Na verdade, o conceito de “um poder que supera e subjuga a vontade humana” é exatamente a definição filosófica para o conceito de “deus” na cultura helênica, como ensina Etienne Gilson. Ele diz que “um grego de espírito religioso sentia-se um instrumento nas mãos de incontáveis poderes divinos, aos quais não apenas seus atos mas também os seus pensamentos se submetiam em última análise.” (Deus e a Filosofia. Lisboa, Edições 70, 2002, página 23). Esses deuses eram, portanto, forças vivas personificadas que são a causa real de todos os acontecimentos, inclusive – e principalmente – aqueles que atribuímos (por mera ilusão, neste contexto) à nossa vontade. Ele prossegue, explicando que, para esses gregos, “a primeira característica desses poderes divinos é a vida. Seja o que for, um deus grego nunca é uma coisa inanimada: é um ser vivo, como os próprios homens o são, com a única diferença de que, enquanto a vida humana está destinada a chegar um dia ao fim, os deuses gregos nunca morrem. (...) Tomemos, quase ao acaso, quaisquer das fatalidades permanentes que influenciam a vida dos homens: é sempre um deus.” (idem, pág. 24). Ele cita, como deuses, o céu, a terra, os oceanos, mas também o sono, a morte, o medo, a discórdia, além das divindades benevolentes como a justiça, o amor, as musas e as cárites. “Em suma, todos os poderes imortalmente vivos que regulam a vida dos mortais”. (Idem, ibidem).
Para o cientificismo, tais forças seriam impessoais, disponíveis, ademais, para serem controladas por quem tivesse o domínio técnico sobre elas. Na verdade, as duas coisas são bastante conexas: descobrir quais são as verdadeiras forças naturais que informam a vontade humana implica em controlá-las, e portanto, controlar a vontade humana. Digamos que eu descobrisse que há, na verdade, uma “bactéria do eros” que, uma vez contaminando alguém, leva-o a apaixonar-se por outrem.
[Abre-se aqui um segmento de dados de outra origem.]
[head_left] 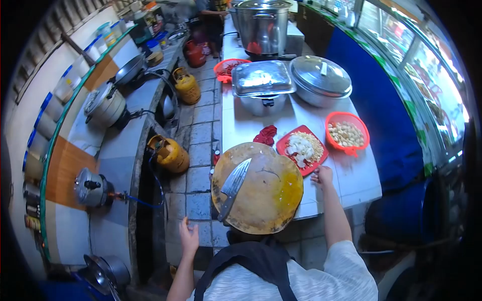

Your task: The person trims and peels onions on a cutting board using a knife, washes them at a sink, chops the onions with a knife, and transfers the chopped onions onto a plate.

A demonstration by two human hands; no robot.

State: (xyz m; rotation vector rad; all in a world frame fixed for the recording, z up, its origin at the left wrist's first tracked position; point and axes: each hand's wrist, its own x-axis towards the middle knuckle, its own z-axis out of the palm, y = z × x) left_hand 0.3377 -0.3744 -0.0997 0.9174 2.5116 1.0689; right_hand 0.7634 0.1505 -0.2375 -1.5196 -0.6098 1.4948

Com essa descoberta, duas coisas estariam estabelecidas: uma, a de na verdade o ato aparente livre de envolver-se com outro é, na verdade, apenas o sintoma incontrolável de uma doença de origem bacteriana, e que, portanto, não tem nada a ver com alguma coisa como uma vontade humana; a segunda, a de que, uma vez que eu isolasse essa bactéria, seria capaz de manipular a sexualidade alheia de conformidade com meus próprios interesses.
Como esse prometeu desacorrentado, a busca é muito mais factual e muito menos inocente do que parece: mais do que ser deus para si mesmo, o homem quer ser deus para o outro. É esse o objetivo, me parece, do ateísmo militante: sempre me pareceu uma grande contradição que alguém estivesse absolutamente convencido da inexistência do Absoluto e se desse ao trabalho de ser proselitista. Se eu estivesse convencido da inexistência de Deus a ponto de ser um ateu militante, eu necessariamente estaria me lixando para o outro, salvo se para dominá-lo em meu favor.